(ASSIGNED TASK)
Print, in exact form, the lines below from the one containing "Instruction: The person" through the one containing "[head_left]", and omit all others.

═════ DATASET EXTRACT ═════

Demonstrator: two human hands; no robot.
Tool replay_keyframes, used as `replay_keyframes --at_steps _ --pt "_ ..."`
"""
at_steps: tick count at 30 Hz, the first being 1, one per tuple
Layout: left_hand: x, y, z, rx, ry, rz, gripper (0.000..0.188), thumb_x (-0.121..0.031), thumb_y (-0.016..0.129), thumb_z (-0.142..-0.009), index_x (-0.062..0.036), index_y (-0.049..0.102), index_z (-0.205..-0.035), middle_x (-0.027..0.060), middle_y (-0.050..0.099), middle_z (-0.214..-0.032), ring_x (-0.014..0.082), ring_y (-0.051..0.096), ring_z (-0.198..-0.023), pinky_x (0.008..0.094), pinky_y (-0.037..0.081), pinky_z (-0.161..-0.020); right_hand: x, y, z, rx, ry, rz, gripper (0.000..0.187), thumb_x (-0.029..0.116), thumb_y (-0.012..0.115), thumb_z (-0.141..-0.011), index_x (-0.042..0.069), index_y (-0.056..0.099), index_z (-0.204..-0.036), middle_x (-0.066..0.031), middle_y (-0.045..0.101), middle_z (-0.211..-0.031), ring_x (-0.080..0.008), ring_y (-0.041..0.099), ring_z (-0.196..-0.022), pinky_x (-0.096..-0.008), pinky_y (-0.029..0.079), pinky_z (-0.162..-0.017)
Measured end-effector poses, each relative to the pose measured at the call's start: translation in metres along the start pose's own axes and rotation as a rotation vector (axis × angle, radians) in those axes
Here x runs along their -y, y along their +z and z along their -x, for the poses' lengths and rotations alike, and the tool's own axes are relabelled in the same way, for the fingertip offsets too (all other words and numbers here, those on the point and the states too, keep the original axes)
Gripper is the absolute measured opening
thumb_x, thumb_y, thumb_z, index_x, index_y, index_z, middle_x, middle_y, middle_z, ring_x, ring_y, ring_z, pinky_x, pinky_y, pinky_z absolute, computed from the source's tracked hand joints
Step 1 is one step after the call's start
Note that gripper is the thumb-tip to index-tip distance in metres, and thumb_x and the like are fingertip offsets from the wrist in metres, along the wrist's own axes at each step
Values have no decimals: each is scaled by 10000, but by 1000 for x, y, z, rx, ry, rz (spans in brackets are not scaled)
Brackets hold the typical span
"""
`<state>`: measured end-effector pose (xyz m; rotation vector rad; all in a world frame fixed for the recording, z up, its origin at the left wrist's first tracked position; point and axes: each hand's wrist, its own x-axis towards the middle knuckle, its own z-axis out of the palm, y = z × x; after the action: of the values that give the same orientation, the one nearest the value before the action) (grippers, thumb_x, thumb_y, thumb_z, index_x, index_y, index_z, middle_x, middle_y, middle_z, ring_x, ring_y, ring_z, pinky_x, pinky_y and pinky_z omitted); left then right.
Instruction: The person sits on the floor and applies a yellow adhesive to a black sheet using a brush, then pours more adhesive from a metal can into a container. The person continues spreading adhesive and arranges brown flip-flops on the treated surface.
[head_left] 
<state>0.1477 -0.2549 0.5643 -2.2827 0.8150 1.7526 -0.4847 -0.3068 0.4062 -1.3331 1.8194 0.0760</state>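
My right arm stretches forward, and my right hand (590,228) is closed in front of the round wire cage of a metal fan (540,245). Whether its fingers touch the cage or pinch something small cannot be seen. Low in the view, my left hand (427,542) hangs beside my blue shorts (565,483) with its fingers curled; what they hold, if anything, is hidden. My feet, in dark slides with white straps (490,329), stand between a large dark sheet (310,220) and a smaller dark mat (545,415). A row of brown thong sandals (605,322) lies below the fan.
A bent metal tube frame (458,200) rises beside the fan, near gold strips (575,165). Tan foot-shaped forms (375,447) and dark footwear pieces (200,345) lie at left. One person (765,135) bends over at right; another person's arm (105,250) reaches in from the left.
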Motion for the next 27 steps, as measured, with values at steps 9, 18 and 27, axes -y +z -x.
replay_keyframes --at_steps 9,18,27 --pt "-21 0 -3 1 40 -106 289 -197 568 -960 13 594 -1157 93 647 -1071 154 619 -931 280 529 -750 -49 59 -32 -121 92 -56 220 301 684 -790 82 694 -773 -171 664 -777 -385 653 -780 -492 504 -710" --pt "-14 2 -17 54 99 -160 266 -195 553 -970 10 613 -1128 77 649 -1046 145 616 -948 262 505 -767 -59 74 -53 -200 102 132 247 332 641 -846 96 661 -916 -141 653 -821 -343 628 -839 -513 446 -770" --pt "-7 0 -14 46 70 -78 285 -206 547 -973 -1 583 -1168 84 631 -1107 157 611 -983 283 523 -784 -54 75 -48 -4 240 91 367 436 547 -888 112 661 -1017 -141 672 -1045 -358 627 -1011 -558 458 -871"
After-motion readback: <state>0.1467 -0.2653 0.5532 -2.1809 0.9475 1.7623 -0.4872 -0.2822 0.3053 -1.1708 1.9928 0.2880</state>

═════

(SOLUTION TO THIS PROBLEM)
Instruction: The person sits on the floor and applies a yellow adhesive to a black sheet using a brush, then pours more adhesive from a metal can into a container. The person continues spreading adhesive and arranges brown flip-flops on the treated surface.
[head_left] 

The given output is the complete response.